3. Third, respond out loud when speaking with other people

A response that shows you agree is called a verbal affirmation. Using these during conversation takes some practice, but it can become an important part of active listening. To use verbal affirmations, you can react appropriately to what the other person says. If your team member comes up with a new method to organize your office, for example, let them know that you think it’s a good idea.

Active listening means that you’re truly invested in the conversation, so make sure you give the other person plenty of time to say everything they need to. While verbal affirmations can help show your interest, taking a few moments to listen without interrupting helps you show your client or coworker that they have your undivided attention.

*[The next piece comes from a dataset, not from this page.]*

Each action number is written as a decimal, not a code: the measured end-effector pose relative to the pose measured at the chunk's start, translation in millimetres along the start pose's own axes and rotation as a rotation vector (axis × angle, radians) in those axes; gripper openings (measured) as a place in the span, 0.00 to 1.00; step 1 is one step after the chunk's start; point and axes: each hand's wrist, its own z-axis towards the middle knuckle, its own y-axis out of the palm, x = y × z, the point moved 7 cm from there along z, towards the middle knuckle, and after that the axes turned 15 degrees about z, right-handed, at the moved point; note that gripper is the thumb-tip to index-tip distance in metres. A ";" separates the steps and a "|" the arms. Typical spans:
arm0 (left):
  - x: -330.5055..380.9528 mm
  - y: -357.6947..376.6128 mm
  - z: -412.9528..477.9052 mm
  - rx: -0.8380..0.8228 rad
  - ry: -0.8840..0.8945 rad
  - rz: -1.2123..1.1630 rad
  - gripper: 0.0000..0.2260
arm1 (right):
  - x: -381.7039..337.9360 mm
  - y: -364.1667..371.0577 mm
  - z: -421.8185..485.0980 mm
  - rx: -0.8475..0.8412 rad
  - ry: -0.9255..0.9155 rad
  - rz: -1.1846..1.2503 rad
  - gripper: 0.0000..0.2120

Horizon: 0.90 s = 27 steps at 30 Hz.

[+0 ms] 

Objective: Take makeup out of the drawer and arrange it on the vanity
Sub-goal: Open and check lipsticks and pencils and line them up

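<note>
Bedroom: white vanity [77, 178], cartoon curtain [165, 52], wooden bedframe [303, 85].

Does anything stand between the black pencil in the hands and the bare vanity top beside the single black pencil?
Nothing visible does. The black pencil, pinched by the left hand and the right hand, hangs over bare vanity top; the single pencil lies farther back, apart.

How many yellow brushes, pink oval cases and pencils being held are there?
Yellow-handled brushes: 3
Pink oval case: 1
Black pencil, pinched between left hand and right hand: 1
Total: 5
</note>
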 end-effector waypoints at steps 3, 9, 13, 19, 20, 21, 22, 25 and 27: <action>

4. Then, pay attention to your body language

The way you hold and position your body has an impact on the interest you’re showing in a conversation. Using positive body language will show interest and can even help you listen better. Your mind often follows your body’s cues.

To show that you’re listening, maintain an open stance with your arms uncrossed. Keeping your hands in your pockets and arms at your sides will help you hold this stance and keep you from fidgeting. 

Mirroring movements is another way to use your body to display active listening. When you mirror the person you are talking to, you mimic their nonverbal signals. If they smile, you smile. If they lean to one side, you also lean. Mirroring behavior shows that you’re trying to connect with the other person. Other positive body language includes smiling, leaning in and maintaining good posture.

5. Next, maintain positive eye contact with the speaker

When you look someone in the eye while you talk to them, it is easier to connect with them. Eye contact shows sincerity and interest. For example, if your manager is discussing an issue with you and you are listening intently while maintaining eye contact, you can show that you understand the issue and plan to resolve it.

Maintaining eye contact in the workplace demonstrates that you care about others on your team and are sincerely interested in solving problems, reaching goals and doing your job well. People who maintain eye contact during conversations often portray themselves as trustworthy. Active listening builds trust, which helps to build friendships and healthy work relationships. 

6. Last, show care and concern

For those who want to succeed at work, showing care and concern for the needs of the workplace is one of the most effective ways to do so.

You will be more likely to grow in your career if you show that you are dedicated to helping the company succeed. To do this, make sure you truly understand your company’s needs.

For example, active listening during a work meeting, especially during the discussion of a company-wide issue, shows that you care and want to do what you can to help. Those who want to move up in a company should be well-engaged with the company’s owners and managers. If you show your investment by demonstrating care and concern, you can more easily establish yourself as an essential part of the team.